Jo lobbed a tea bag into a mug. She kept her back to Ken, afraid he’d see the disappointment in her eyes. But she’d done the right thing. They’d teetered on the brink, yet managed to avoid a mistake they’d always regret.

‘You don’t have to go,’ she replied. ‘And you don’t have to apologise. Nothing happened. Everything’s fine.’ Although it would be best if Ken did go, and left her to deal with her inner turmoil.

Seeing him to the door, Jo kept her arms by her sides. ‘Don’t be a stranger!’ she trilled lightly.

In response, Ken raised her right hand to his lips and kissed it. ‘There’s no chance of that. Not having you in my life isn’t an option. As long as you want me around, that is.’

Jo promised that she’d see him soon, but that it was better to meet on the neutral ground of the café. Ken agreed, and he headed for home.
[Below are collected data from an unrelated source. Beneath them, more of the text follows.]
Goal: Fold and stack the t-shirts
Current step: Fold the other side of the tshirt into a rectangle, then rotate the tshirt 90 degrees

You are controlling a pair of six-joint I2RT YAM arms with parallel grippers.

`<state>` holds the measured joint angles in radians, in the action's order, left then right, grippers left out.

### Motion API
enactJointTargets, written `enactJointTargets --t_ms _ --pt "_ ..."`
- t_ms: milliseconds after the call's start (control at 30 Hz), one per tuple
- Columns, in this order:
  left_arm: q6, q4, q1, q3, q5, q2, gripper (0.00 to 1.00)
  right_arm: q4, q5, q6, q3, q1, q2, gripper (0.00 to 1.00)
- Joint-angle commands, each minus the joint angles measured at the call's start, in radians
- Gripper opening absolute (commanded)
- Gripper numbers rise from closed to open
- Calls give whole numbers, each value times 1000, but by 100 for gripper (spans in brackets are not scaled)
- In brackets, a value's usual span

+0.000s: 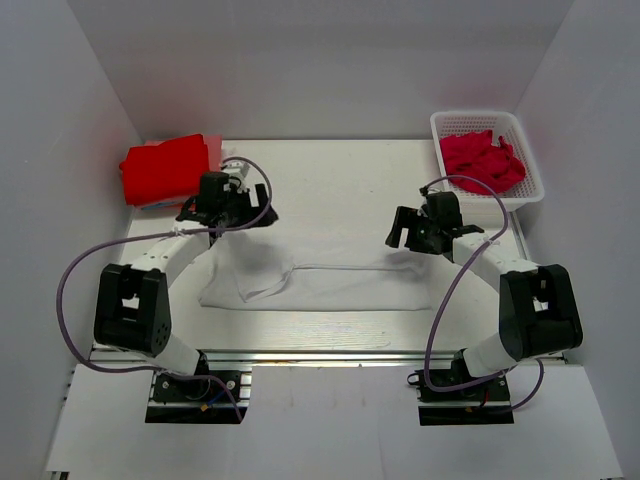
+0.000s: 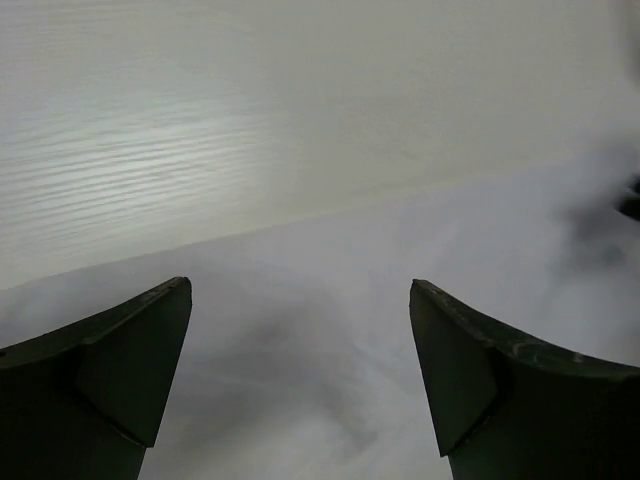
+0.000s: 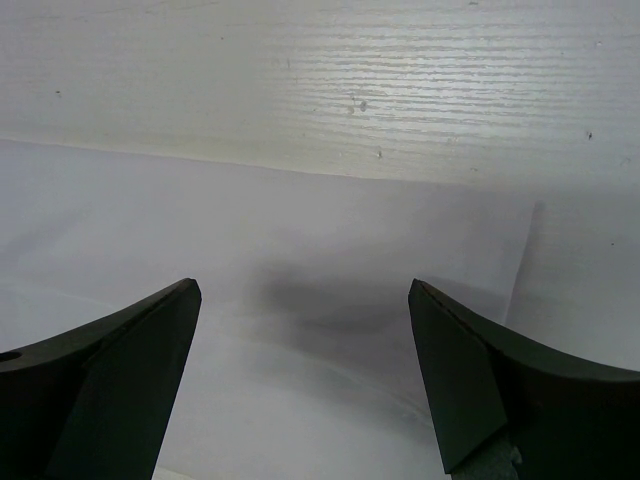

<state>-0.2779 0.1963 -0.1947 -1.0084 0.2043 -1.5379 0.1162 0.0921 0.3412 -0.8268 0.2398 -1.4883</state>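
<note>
A thin white t-shirt (image 1: 330, 280) lies folded into a wide band across the middle of the table. My left gripper (image 1: 267, 204) hovers open over its back left corner, and in the left wrist view only white cloth (image 2: 330, 250) shows between the spread fingers of the left gripper (image 2: 300, 295). My right gripper (image 1: 398, 227) is open over the back right part, and the same white t-shirt (image 3: 300, 220) lies beneath the right gripper (image 3: 305, 300). Neither holds anything. A folded red t-shirt (image 1: 163, 168) sits at the back left. Crimson-pink t-shirts (image 1: 483, 160) lie bunched in the basket.
The white lattice basket (image 1: 531, 188) stands at the back right against the wall. White enclosure walls close in the left, right and back. Bare pale wood table (image 2: 200, 120) lies beyond the cloth's far edge, also in the right wrist view (image 3: 350, 80).
</note>
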Motion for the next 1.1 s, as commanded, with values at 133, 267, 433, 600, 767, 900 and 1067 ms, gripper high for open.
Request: enactJointTargets --t_ms 133,267,433,600,767,900,1067 --pt "-3 -287 -126 158 677 -50 100 -27 34 -11 5 1 22 90" --pt "-1 -373 -166 223 759 -73 100 -27 43 -4 6 0 11 90" --pt "8 -366 -166 255 718 -166 100 -36 51 -2 12 -2 5 90" --pt "-1 -443 -166 275 734 -293 100 -39 44 -2 20 -2 2 90" --pt "-24 -535 -166 297 807 -357 100 -35 21 -2 26 -2 6 90" --pt "57 -360 -166 246 713 -259 100 -39 -9 -1 15 1 13 90" --pt "112 -83 -175 38 431 -151 100 -84 -37 35 -14 1 14 90"
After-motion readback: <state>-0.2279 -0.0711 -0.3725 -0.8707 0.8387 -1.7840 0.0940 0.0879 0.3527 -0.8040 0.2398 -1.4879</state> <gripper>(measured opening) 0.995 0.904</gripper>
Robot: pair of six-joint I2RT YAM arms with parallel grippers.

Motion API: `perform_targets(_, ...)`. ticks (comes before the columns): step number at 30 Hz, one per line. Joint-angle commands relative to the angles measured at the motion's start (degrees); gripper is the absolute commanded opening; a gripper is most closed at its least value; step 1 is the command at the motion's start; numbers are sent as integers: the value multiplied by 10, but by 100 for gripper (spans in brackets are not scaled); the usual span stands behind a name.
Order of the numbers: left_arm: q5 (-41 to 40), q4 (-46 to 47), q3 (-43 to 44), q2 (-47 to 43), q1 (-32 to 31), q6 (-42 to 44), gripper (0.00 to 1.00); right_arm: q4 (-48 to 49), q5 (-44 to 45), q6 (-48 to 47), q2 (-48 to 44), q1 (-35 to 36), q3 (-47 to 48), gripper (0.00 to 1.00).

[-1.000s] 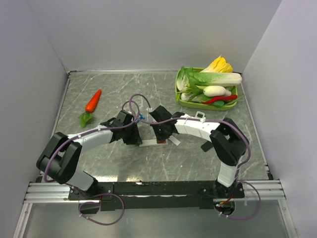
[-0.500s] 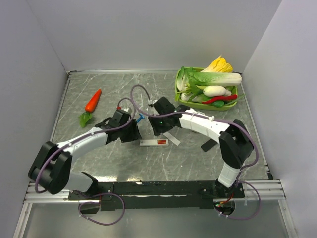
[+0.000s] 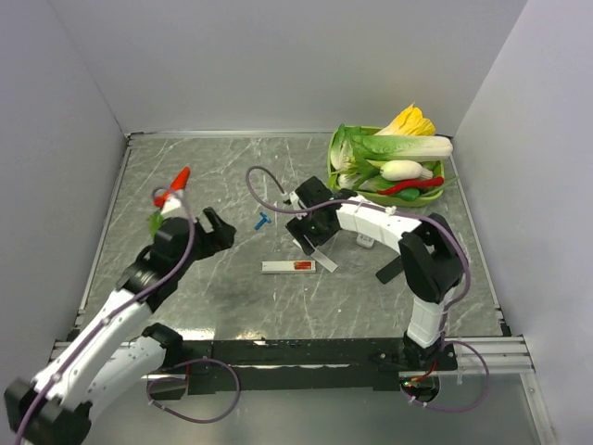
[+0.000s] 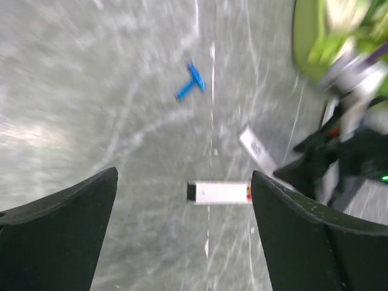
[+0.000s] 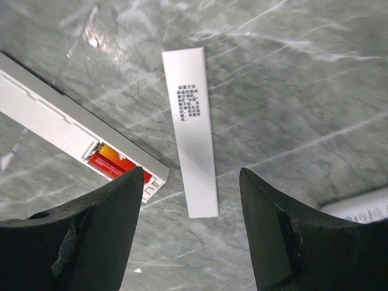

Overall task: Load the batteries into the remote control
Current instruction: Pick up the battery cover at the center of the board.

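In the middle of the table (image 3: pixel 232 176) lies the remote control (image 3: pixel 288 267), a thin white bar with its back open. Red-orange batteries (image 5: pixel 114 162) sit inside one end; if both are in, nobody can tell. The back cover (image 5: pixel 193 130) lies flat just beside that end. The right gripper (image 5: pixel 191 176) hangs over the cover, jaws wide apart, holding nothing. The left gripper (image 4: pixel 183 176) is off to the side, spread and empty too. Loading looks almost done. Next, the cover likely needs a careful pinch and lining up.
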Motion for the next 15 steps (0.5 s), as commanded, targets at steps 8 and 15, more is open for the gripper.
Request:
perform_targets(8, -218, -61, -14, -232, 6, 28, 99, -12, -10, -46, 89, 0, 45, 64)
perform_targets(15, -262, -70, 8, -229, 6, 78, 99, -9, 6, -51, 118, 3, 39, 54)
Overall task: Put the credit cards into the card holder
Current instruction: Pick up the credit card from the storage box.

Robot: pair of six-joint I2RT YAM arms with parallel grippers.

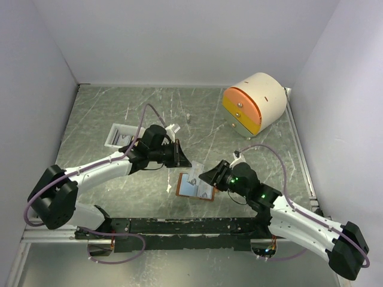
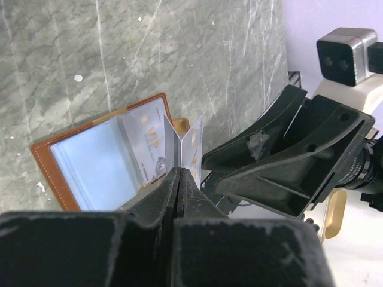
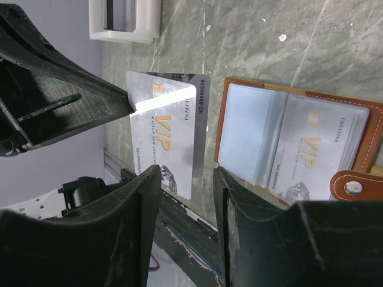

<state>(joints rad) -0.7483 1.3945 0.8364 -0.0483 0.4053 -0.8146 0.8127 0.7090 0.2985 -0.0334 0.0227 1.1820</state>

Sitting with her tea, Jo choked back a sob as Donna Summer’s ‘Love’s Unkind’ filled the room.Yes, it really, really was.

Chapter 39

‘Gran,you’ve got your finger over the camera … Right, now you’ve flipped it so I can only see the living room… OK, I think you’ve muted me…’ Cue mime to indicate problem with sound — ‘Ah, that’s better.’

For a woman so well-versed in social media, Wilma struggled with conducting a face-to-face conversation on her mobile phone. Jinnie had called her before she headed into work on Friday, knowing that her gran was an early to bed, early to rise creature.

‘Ach, I’m absolutely fine,’ Wilma huffed when Jinnie asked how she was feeling. ‘Couldnae be doing with any more nagging, so I went to see the doctor. Not Dr Ritchie, he retired last year. Shame, I used to enjoy sharing a wee snout with him back when there was none of that politically correct crap.’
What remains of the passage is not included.